= Problem to work on =
What is needed is an exact copy of all the records, written out in full.

= Entries taken from a collection =
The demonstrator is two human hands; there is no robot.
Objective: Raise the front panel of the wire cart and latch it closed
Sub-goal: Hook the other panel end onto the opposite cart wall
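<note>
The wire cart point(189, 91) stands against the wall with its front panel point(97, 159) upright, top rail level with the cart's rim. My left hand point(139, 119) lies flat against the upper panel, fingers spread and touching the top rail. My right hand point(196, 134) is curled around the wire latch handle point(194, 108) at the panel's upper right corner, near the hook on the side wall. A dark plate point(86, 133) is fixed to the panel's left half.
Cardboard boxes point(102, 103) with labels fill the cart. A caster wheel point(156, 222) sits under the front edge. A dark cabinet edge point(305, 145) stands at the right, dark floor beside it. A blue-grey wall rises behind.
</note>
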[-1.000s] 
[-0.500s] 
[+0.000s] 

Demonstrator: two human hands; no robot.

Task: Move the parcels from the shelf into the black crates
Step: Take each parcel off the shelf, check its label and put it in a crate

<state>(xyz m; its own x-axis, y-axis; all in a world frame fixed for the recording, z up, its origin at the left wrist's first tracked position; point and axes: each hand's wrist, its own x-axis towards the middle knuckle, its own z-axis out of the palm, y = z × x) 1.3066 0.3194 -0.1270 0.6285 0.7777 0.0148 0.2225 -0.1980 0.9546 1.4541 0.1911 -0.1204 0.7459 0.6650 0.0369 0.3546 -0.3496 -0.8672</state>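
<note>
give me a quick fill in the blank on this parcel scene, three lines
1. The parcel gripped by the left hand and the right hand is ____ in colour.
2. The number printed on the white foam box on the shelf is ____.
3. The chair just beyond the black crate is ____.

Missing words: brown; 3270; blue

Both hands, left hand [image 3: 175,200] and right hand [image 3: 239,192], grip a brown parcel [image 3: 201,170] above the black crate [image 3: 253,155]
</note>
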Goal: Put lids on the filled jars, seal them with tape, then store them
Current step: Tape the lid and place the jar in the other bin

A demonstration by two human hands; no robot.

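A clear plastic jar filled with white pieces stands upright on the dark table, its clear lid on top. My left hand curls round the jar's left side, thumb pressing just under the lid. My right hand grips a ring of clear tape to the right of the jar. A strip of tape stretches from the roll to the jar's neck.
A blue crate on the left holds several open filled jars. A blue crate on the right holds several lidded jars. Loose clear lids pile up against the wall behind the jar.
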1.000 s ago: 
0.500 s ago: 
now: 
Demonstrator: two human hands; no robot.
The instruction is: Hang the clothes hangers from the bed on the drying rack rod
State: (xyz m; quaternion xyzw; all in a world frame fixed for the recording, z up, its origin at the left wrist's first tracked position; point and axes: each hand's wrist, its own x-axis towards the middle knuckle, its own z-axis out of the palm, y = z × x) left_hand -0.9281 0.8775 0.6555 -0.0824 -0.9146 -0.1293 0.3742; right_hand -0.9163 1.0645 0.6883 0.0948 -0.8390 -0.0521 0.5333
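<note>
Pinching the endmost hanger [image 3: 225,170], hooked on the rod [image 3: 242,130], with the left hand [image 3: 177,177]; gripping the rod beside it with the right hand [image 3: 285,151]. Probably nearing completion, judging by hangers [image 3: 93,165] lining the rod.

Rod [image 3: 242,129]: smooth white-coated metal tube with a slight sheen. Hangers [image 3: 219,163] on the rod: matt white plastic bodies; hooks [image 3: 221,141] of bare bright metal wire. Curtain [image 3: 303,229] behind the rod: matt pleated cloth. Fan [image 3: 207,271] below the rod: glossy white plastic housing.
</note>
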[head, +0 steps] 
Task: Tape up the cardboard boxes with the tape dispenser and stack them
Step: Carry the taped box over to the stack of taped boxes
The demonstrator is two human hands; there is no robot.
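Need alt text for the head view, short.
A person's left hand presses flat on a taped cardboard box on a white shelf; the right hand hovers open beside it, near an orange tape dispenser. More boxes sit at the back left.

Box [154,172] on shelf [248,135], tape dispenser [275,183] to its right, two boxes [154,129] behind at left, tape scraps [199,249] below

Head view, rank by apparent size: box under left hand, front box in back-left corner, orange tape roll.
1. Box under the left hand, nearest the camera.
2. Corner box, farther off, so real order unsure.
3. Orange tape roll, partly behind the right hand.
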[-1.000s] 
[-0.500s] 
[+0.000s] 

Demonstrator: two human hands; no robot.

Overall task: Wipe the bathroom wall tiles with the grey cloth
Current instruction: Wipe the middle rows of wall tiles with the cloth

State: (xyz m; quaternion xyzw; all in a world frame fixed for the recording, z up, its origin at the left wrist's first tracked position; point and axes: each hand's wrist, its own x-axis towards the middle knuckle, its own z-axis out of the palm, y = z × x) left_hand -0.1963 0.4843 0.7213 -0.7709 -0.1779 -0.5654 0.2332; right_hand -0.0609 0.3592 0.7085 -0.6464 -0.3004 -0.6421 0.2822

= Answer section =
The demonstrator is two human hands; there is no robot.
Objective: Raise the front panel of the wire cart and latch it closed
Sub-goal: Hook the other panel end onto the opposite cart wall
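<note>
The wire cart point(189, 91) stands against the wall with its front panel point(97, 159) upright, top rail level with the cart's rim. My left hand point(139, 119) lies flat against the upper panel, fingers spread and touching the top rail. My right hand point(196, 134) is curled around the wire latch handle point(194, 108) at the panel's upper right corner, near the hook on the side wall. A dark plate point(86, 133) is fixed to the panel's left half.
Cardboard boxes point(102, 103) with labels fill the cart. A caster wheel point(156, 222) sits under the front edge. A dark cabinet edge point(305, 145) stands at the right, dark floor beside it. A blue-grey wall rises behind.
</note>
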[-1.000s] 
[-0.500s] 
[+0.000s] 

Demonstrator: two human hands; no robot.

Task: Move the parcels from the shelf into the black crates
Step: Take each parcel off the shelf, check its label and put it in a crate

<state>(xyz m; its own x-axis, y-axis; all in a world frame fixed for the recording, z up, its origin at the left wrist's first tracked position; point and axes: each hand's wrist, its own x-axis towards the middle knuckle, its own z-axis out of the palm, y = z × x) 1.3066 0.3194 -0.1270 0.6285 0.7777 0.0148 0.2225 -0.1980 0.9546 1.4541 0.1911 -0.1204 0.7459 0.6650 0.0369 0.3546 -0.3496 -0.8672</state>
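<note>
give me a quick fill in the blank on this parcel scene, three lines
1. The parcel gripped by the left hand and the right hand is ____ in colour.
2. The number printed on the white foam box on the shelf is ____.
3. The chair just beyond the black crate is ____.

Missing words: brown; 3270; blue

Both hands, left hand [image 3: 175,200] and right hand [image 3: 239,192], grip a brown parcel [image 3: 201,170] above the black crate [image 3: 253,155]
</note>
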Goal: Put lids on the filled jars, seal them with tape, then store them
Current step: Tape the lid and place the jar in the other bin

A demonstration by two human hands; no robot.

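A clear plastic jar filled with white pieces stands upright on the dark table, its clear lid on top. My left hand curls round the jar's left side, thumb pressing just under the lid. My right hand grips a ring of clear tape to the right of the jar. A strip of tape stretches from the roll to the jar's neck.
A blue crate on the left holds several open filled jars. A blue crate on the right holds several lidded jars. Loose clear lids pile up against the wall behind the jar.
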1.000 s ago: 
0.500 s ago: 
now: 
Demonstrator: two human hands; no robot.
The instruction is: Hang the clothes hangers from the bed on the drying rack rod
State: (xyz m; quaternion xyzw; all in a world frame fixed for the recording, z up, its origin at the left wrist's first tracked position; point and axes: each hand's wrist, its own x-axis towards the middle knuckle, its own z-axis out of the palm, y = z × x) left_hand -0.9281 0.8775 0.6555 -0.0824 -0.9146 -0.1293 0.3742; right_hand -0.9163 1.0645 0.6883 0.0948 -0.8390 -0.0521 0.5333
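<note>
Pinching the endmost hanger [image 3: 225,170], hooked on the rod [image 3: 242,130], with the left hand [image 3: 177,177]; gripping the rod beside it with the right hand [image 3: 285,151]. Probably nearing completion, judging by hangers [image 3: 93,165] lining the rod.

Rod [image 3: 242,129]: smooth white-coated metal tube with a slight sheen. Hangers [image 3: 219,163] on the rod: matt white plastic bodies; hooks [image 3: 221,141] of bare bright metal wire. Curtain [image 3: 303,229] behind the rod: matt pleated cloth. Fan [image 3: 207,271] below the rod: glossy white plastic housing.
</note>
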[head, +0 steps] 
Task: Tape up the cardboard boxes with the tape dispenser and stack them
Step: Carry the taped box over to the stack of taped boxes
The demonstrator is two human hands; there is no robot.
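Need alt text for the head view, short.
A person's left hand presses flat on a taped cardboard box on a white shelf; the right hand hovers open beside it, near an orange tape dispenser. More boxes sit at the back left.

Box [154,172] on shelf [248,135], tape dispenser [275,183] to its right, two boxes [154,129] behind at left, tape scraps [199,249] below

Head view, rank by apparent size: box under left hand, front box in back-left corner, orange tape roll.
1. Box under the left hand, nearest the camera.
2. Corner box, farther off, so real order unsure.
3. Orange tape roll, partly behind the right hand.
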[-1.000s] 
[-0.500s] 
[+0.000s] 

Demonstrator: two human hands; no robot.

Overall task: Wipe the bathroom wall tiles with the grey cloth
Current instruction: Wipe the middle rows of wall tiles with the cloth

State: (xyz m; quaternion xyzw; all in a world frame fixed for the recording, z up, its origin at the left wrist's first tracked position; point and axes: each hand's wrist, its own x-axis towards the middle knuckle, its own z-axis out of the palm, y = z × x) left_hand -0.1963 0.4843 0.7213 -0.7709 -0.1779 -0.5654 0.2332; right_hand -0.0609 0.3592 0.7085 -0.6464 -0.3004 -0.6421 0.2822

What this exercise required is now done.